▶ _Directions for this task_: Your task is to retype, exactly, the line containing "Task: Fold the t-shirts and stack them" and every later line through the end of the listing, with pictures omitted.

▶ _Dataset section_:
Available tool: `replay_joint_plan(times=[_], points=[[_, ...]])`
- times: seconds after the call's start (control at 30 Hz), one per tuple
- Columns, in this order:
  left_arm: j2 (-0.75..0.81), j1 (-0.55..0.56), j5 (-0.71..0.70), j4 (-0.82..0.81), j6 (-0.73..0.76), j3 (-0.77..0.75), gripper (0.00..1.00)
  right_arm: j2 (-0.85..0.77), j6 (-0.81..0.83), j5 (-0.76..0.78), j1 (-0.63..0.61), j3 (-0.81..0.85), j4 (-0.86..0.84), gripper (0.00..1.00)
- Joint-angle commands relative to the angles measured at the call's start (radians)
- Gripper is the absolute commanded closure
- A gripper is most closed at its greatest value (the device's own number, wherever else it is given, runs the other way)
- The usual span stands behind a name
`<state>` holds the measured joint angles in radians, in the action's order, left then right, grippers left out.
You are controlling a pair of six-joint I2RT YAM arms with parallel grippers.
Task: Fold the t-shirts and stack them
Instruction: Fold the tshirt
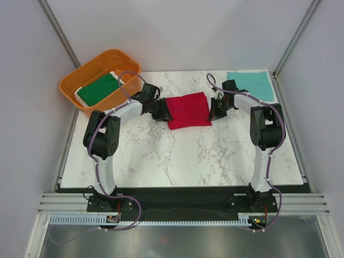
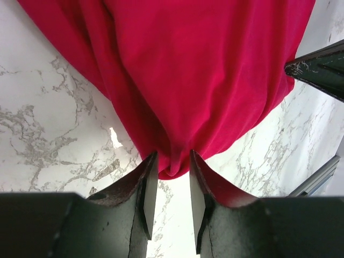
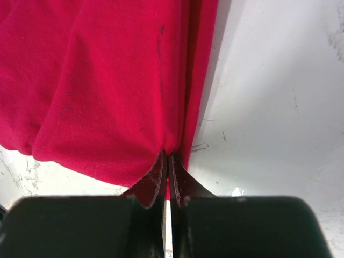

▶ _Task result_:
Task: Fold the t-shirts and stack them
Instruction: Fold the tshirt

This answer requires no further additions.